Print the data below exactly as it stands, and keep the pictures out.

================

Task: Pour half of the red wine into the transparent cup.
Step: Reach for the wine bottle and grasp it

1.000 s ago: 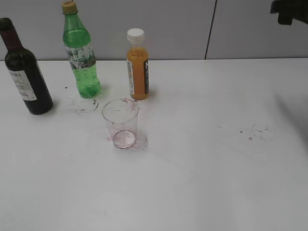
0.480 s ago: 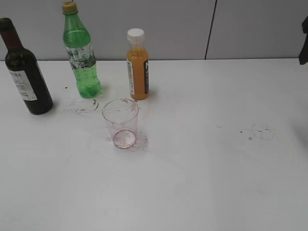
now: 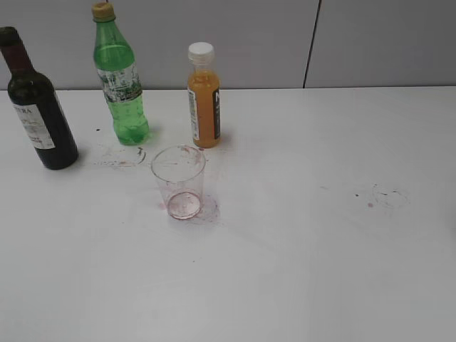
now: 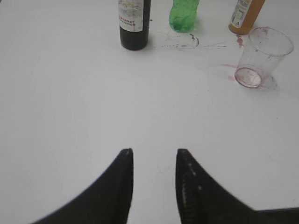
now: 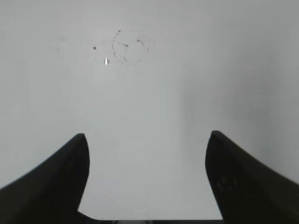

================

▶ **Answer**:
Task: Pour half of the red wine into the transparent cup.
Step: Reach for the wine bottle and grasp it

1.000 s ago: 
0.480 s ago: 
now: 
now: 
now: 

There is no more output to give.